> _Directions for this task_:
Write out the data again in full, keeping every character the same.

> _Recorded information_:
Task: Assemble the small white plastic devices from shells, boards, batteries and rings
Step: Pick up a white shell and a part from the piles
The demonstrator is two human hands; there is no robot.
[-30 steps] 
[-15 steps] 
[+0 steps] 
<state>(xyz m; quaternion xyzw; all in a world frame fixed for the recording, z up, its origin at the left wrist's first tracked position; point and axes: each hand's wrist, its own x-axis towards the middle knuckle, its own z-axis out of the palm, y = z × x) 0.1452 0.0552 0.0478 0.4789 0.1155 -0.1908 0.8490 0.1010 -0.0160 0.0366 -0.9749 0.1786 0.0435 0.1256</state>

> _Written response_:
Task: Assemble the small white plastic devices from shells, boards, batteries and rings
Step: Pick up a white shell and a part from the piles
The demonstrator is two human hands; there is no robot.
[-30 steps] 
[-15 steps] 
[+0 steps] 
<state>(xyz m; quaternion xyzw; all in a world frame fixed for the recording, z up, its origin at the left wrist's first tracked position; point and axes: each hand's wrist, its own x-axis towards the middle knuckle, its own z-axis out of the palm, y = z × x) 0.1452 0.0552 0.0478 0.4789 0.1155 -0.1908 0.8490 0.1010 -0.0160 0.0366 -0.9749 0.1786 0.0435 0.1256</state>

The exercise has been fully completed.